Last but not least, I keep saying it until I’m blue in the face, make it dangerous. Bloody your characters. If the plot is worth them getting in a fight over, it’s worth getting hurt over. Beat them up. Make them work for it. Unless there is risk and cost, the Reader’s heart will not leap into the Reader’s mouth with fear for your fair hero/ine. That heart-in-mouth is what you want. Don’t hesitate to put your character in harm’s way. That’s what great story is about. Or at least, what great combat scenes are about.
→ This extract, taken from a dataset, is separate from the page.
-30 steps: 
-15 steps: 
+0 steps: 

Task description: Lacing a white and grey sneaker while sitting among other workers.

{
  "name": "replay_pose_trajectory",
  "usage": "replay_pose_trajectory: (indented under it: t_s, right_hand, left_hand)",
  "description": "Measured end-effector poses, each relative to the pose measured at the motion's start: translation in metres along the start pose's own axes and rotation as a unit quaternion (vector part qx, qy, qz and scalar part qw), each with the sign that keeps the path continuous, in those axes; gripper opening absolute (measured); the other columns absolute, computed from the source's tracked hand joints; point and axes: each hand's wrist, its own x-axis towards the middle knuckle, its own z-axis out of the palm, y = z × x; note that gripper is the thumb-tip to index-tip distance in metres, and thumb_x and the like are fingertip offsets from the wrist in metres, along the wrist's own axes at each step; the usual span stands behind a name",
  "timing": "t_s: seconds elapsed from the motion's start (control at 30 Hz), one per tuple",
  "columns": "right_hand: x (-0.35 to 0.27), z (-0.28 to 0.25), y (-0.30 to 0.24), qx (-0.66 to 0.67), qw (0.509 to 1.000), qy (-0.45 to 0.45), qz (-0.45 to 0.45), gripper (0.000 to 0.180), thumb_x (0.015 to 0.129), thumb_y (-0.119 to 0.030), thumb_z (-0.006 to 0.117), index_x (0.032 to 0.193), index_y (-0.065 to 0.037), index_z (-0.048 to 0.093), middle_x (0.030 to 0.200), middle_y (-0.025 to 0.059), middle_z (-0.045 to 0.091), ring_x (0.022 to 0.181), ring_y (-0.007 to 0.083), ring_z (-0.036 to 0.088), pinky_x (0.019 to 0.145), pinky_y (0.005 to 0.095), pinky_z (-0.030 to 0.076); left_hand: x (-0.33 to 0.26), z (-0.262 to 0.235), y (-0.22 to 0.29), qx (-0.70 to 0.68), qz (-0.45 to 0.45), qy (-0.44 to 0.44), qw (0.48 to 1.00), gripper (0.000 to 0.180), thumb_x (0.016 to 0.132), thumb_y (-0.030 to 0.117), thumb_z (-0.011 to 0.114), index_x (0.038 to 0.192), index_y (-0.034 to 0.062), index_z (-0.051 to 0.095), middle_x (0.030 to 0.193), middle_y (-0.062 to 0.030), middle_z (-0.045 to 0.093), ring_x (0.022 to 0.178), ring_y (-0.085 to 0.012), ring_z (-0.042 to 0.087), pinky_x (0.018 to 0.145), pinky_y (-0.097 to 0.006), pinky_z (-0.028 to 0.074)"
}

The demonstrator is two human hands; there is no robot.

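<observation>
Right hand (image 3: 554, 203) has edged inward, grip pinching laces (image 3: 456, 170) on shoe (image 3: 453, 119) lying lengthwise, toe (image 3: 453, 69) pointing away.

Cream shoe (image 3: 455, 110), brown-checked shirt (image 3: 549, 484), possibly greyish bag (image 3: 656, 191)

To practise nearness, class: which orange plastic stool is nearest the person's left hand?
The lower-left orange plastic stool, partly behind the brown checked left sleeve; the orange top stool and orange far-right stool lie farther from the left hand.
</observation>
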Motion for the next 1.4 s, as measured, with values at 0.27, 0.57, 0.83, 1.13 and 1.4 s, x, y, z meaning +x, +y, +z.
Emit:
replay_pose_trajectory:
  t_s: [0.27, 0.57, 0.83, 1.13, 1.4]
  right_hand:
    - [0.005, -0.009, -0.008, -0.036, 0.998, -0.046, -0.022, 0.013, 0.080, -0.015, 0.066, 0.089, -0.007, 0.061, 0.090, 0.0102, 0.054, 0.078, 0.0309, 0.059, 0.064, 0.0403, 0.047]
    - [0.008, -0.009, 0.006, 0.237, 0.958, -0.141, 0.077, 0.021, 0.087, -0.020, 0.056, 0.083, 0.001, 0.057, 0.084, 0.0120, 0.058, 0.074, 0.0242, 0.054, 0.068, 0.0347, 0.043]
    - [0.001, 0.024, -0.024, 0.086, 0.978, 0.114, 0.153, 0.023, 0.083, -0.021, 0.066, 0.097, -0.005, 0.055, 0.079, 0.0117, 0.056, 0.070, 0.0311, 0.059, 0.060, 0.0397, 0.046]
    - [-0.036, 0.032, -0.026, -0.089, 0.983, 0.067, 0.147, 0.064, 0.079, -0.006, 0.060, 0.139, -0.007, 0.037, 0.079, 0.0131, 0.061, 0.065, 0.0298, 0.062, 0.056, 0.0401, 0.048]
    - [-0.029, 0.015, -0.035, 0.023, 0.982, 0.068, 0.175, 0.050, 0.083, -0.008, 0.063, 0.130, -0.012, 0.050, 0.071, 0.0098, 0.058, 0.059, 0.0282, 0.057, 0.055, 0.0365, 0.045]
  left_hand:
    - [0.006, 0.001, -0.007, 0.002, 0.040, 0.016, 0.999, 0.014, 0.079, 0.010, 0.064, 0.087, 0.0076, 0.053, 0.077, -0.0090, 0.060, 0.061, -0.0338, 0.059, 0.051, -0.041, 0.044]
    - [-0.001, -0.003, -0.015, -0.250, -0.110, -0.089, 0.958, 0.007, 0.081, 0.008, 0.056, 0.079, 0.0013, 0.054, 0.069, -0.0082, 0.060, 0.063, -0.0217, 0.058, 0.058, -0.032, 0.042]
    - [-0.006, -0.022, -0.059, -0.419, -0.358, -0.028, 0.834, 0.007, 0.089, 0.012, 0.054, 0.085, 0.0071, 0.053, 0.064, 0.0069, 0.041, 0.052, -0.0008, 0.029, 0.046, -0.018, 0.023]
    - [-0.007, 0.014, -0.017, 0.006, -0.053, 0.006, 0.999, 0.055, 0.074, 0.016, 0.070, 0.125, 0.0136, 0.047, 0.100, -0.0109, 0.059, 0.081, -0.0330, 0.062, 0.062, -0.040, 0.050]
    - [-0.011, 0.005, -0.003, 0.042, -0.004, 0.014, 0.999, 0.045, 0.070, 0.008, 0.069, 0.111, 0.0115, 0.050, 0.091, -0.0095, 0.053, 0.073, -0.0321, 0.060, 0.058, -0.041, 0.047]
Go forth and bloody up some characters, dear Fellow Writer.
Over and out.










August 9th, 2008 at 12:39 am
If I may add something about the sensory acuity thing: it’s true what Lilith says, but you also have to consider that if your hero/ine isn’t used to battle s/he most likely will suffer from what is called “tunnel effect”. This means that during a battle you tend to focus on what you’ve got in front of you and tend to forget to check your surroundings (and, literally, you get tunnel vision: everything in front of you is clear, the rest is pure blackness): this is dangerous, because you can never know if there is more than one assailant (you can’t see if someone comes at you from your side) and because you can’t check all of the risky places around you and your escape routes.
Another thing: if you want to make an extremely realistic fight, try going to a couple lessons of krav maga. It’s not very choreographic, but it’s terribly effective.
Hope it helps!!
August 9th, 2008 at 2:06 am
Totally unrelated to the post, but I thought to warn you that the Saint City Street Fair has some problems: I keep logging in, it tells me I successfully logged in, and then when it redirects me to the home page I’m logged out again… O_o
September 5th, 2008 at 11:48 am
[...] often tell people they need to swing a weapon around or actually fire a gun if they truly want to fix their combat scenes. There’s nothing like kinesthetic learning to [...]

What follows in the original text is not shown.